Items listed in a dataset
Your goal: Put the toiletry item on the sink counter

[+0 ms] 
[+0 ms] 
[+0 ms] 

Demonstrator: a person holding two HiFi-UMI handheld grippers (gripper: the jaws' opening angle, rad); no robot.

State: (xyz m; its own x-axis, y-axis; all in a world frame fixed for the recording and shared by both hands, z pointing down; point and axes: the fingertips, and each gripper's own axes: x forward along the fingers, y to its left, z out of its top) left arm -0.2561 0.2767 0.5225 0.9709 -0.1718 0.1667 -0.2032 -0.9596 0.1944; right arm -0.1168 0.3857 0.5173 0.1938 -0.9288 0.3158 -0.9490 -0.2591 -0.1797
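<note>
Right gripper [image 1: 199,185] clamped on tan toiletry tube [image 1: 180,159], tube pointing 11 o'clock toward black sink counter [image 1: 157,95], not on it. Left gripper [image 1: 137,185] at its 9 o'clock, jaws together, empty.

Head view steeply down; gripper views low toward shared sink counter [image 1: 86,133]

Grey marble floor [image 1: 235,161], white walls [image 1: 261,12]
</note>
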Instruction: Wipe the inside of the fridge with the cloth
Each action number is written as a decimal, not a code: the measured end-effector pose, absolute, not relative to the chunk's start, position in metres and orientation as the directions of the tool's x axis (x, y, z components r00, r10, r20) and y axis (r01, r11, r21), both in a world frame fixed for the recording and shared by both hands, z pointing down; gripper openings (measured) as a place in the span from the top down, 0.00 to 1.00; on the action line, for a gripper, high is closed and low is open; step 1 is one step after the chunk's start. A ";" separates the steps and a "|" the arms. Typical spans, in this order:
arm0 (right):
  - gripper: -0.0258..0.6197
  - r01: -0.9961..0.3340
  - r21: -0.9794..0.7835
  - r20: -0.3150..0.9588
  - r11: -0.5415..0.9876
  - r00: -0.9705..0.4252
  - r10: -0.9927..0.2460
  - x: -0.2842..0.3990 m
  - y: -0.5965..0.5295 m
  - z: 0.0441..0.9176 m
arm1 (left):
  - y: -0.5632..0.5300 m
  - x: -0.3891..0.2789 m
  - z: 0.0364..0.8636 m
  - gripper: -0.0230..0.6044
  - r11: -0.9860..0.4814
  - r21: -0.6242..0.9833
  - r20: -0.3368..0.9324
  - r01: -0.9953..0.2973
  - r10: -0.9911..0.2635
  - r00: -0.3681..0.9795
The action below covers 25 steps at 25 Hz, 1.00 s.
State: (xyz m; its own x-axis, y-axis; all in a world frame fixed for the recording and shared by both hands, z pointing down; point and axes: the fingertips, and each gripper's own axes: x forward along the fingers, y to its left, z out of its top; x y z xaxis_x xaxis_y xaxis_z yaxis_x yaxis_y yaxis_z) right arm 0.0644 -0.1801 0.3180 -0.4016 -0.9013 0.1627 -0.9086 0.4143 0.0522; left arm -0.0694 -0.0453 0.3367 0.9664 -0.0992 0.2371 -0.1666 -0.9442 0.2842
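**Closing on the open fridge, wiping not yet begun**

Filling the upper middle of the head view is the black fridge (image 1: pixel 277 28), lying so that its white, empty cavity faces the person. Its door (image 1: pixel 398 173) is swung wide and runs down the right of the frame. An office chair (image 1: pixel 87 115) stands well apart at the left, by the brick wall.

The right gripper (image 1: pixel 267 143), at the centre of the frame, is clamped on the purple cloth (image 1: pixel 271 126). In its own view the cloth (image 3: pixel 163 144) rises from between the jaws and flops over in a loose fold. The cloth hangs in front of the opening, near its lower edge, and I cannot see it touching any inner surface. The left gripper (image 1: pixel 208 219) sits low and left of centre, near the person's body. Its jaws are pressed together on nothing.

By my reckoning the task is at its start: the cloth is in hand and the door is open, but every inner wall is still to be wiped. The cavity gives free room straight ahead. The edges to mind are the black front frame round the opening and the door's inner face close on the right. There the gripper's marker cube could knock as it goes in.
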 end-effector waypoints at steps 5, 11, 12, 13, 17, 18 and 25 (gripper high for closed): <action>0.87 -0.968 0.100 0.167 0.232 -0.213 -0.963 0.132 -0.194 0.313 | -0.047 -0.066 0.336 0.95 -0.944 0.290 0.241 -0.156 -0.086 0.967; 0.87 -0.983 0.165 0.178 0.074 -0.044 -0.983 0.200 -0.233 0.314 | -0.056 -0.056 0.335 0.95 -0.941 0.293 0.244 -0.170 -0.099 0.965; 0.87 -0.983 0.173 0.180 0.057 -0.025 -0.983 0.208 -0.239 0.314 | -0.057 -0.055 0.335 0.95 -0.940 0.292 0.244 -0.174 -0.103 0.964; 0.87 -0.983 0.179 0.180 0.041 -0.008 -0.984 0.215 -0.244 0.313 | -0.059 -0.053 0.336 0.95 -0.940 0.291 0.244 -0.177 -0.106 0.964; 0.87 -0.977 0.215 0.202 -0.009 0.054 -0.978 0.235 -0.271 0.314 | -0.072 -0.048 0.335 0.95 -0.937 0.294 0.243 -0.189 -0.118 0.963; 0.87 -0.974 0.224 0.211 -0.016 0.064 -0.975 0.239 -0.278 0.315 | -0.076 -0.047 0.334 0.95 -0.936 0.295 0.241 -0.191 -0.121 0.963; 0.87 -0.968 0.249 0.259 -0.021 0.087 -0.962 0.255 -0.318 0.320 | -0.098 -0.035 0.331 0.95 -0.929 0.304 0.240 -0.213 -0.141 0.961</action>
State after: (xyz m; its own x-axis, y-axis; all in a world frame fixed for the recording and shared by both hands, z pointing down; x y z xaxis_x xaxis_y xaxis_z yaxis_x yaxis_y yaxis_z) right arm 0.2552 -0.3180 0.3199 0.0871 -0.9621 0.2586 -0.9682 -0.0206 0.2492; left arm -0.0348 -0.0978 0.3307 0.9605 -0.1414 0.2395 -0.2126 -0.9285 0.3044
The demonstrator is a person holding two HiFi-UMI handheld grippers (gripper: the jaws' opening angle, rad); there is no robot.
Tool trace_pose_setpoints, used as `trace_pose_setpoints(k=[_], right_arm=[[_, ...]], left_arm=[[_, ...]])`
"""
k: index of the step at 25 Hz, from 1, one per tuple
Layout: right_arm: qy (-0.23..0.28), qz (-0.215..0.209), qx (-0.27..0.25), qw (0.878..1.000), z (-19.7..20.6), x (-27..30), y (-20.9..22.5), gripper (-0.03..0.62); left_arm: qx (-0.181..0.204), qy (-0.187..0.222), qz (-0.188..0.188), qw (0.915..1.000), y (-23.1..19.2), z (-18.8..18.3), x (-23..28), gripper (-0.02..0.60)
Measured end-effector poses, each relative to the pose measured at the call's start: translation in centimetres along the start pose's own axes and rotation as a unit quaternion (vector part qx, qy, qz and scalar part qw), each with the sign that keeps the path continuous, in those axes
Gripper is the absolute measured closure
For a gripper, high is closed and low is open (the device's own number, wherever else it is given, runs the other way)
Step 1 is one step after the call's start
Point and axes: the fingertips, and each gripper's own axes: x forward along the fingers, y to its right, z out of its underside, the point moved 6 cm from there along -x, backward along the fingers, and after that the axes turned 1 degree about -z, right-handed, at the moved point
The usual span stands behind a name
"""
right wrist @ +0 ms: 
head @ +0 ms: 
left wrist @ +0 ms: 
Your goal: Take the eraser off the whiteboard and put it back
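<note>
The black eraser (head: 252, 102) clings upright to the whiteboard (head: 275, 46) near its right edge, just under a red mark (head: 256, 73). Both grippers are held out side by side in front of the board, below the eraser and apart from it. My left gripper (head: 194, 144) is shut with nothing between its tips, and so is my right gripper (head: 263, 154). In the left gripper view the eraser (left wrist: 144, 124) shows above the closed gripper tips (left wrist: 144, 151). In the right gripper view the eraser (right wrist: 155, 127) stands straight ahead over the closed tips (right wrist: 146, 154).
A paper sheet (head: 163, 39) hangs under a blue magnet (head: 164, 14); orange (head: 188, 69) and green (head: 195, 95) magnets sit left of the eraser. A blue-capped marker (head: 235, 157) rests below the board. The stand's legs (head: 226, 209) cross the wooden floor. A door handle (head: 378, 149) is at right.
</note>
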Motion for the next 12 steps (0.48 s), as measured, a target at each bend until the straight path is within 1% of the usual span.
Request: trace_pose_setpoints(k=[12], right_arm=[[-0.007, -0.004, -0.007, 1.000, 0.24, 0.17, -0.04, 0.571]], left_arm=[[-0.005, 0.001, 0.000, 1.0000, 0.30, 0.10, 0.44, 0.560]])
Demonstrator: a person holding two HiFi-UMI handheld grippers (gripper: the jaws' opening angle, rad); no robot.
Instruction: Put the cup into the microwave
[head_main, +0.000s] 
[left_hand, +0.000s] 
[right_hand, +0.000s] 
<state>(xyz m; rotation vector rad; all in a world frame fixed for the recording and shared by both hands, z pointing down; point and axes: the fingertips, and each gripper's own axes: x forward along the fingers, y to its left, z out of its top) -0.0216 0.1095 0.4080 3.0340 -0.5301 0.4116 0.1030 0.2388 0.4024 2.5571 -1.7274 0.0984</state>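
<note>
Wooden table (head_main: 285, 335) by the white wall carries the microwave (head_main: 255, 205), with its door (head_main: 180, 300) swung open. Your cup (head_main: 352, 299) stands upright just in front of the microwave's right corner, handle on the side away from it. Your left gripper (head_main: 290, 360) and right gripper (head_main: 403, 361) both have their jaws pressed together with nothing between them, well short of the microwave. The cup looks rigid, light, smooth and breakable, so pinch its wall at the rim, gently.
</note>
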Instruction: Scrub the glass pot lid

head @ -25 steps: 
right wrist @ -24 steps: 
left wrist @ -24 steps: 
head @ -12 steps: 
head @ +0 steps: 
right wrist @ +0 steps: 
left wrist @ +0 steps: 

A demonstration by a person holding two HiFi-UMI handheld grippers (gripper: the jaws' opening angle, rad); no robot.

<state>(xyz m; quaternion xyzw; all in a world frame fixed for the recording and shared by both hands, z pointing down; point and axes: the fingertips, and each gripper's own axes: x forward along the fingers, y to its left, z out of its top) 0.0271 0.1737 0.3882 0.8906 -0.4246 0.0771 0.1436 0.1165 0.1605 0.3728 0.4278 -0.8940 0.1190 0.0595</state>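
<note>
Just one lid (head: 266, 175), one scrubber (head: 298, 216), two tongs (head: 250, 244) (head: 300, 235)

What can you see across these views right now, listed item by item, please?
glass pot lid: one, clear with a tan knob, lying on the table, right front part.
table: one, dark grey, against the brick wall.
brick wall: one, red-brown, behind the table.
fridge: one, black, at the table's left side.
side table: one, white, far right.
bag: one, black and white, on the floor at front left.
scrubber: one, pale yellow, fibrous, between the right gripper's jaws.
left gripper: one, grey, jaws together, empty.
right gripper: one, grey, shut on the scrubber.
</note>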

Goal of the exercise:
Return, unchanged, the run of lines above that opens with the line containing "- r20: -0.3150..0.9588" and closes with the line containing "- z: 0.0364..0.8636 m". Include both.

Result of this exercise:
  - r20: -0.3150..0.9588
  - r11: -0.5415..0.9876
  - r00: -0.9705..0.4252
  - r10: -0.9927..0.2460
  - x: -0.2842..0.3990 m
  - y: -0.5965..0.5295 m
  - z: 0.0441..0.9176 m
arm1 (left):
  - y: -0.5632..0.5300 m
  - x: -0.3891..0.2789 m
  - z: 0.0364..0.8636 m

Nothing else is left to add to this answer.